The SWOT analysis of Wal-Mart reveals that it is most powerful retail brand,
reputation for money, value, commitment, and provides wide range of
products. It is growing at a brisk pace with expanding its horizon to other
parts of world through acquisition and merger. Wal-Mart has good
opportunities in markets of Europe and China and focuses on acquiring the
market through acquisition of smaller stores and merger with leaders in the
specific markets. Wal-Mart is always under threat to sustain its top position
in market nationally and internationally. Global leader in the industry leaves
the organization vulnerable to many socioeconomic and political problems of
the country.

Sustainability at the top place is the most important job that makes its
managers strives hard to frame the policies and strategy to compete with its
rivals in the market. Slack, Imitation, Substitution and Hold-up are some of
the threats to any organization in retail industry. However, Wal-Mart with its
visionary goal of attaining zero waste status and reaching 100% renewable
energy has planned to launch number of sustainability initiatives. (GreenBiz,
2008) Imitation increase profits by increasing the supply. But imitation puts
reputation, relationship at stake.
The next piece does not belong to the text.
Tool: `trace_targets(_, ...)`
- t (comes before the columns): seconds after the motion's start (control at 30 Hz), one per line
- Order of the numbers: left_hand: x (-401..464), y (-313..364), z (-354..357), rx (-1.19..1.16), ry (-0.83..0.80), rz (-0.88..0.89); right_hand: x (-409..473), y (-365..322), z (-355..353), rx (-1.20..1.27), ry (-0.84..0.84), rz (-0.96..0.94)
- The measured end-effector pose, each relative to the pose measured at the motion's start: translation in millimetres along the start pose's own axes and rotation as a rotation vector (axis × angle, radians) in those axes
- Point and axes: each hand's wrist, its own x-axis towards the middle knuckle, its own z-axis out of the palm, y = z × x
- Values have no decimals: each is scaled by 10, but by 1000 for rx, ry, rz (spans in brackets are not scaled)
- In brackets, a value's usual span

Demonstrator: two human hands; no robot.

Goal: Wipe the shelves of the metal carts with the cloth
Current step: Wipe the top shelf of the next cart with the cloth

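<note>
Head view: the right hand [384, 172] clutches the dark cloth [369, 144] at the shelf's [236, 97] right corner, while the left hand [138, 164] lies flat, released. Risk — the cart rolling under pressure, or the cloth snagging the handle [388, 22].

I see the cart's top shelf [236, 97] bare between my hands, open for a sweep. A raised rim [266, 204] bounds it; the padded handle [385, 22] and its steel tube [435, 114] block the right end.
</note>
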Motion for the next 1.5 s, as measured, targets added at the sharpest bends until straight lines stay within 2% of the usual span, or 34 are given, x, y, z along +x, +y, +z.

James Hall reports that Wal-Mart is planning
to open convenience stores as Tesco has started and operating in US called
Fresh & Easy Neighborhood Markets. (James, 2008) Such tactics will create
mixed response among the consumers while degrading the reputation of the
leader in market. Substitution reduces the demand for what a firm uniquely
provides by shifting the demand elsewhere due to changes in technology.
The threats of substitution can be subtle and unexpected like minimizing
expenses through videoconferencing instead of air flights to long distance
meetings with its managers of other stores, etc. Therefore, substation is an
especially effective way of attacking dominant rivals in the market.
Substitution offers mixed responses after identifying and understanding the
threats. The organization should fight the threat and merging with them,
switching to different options of substitution to be in the market. Hold-up
diverts the value to customers, suppliers or complementors who have some
bargaining leverage which results in tough negotiations, contractual
agreements and vertical integration.

Wal-Mart is having great network with almost over 7800 stores and
Sam's Club locations in 16 markets worldwide. It employs more than 2
million associates and serves more than 100 million customers every
year. According to Fishman (2006) Americans spend $26 million every hour
at Wal-Mart which makes it believable that Wal-Mart is financially very strong
and is capable of combating any threat from its rivals in the market. Wal-
Mart is ever expanding its boundaries by way of acquisition and mergers.
Thus Wal-Mart with such a vast network of stores and alliances in the forms
of ASDA, Target and many other stores is well protected enough to sustain
its top position in the retail industry.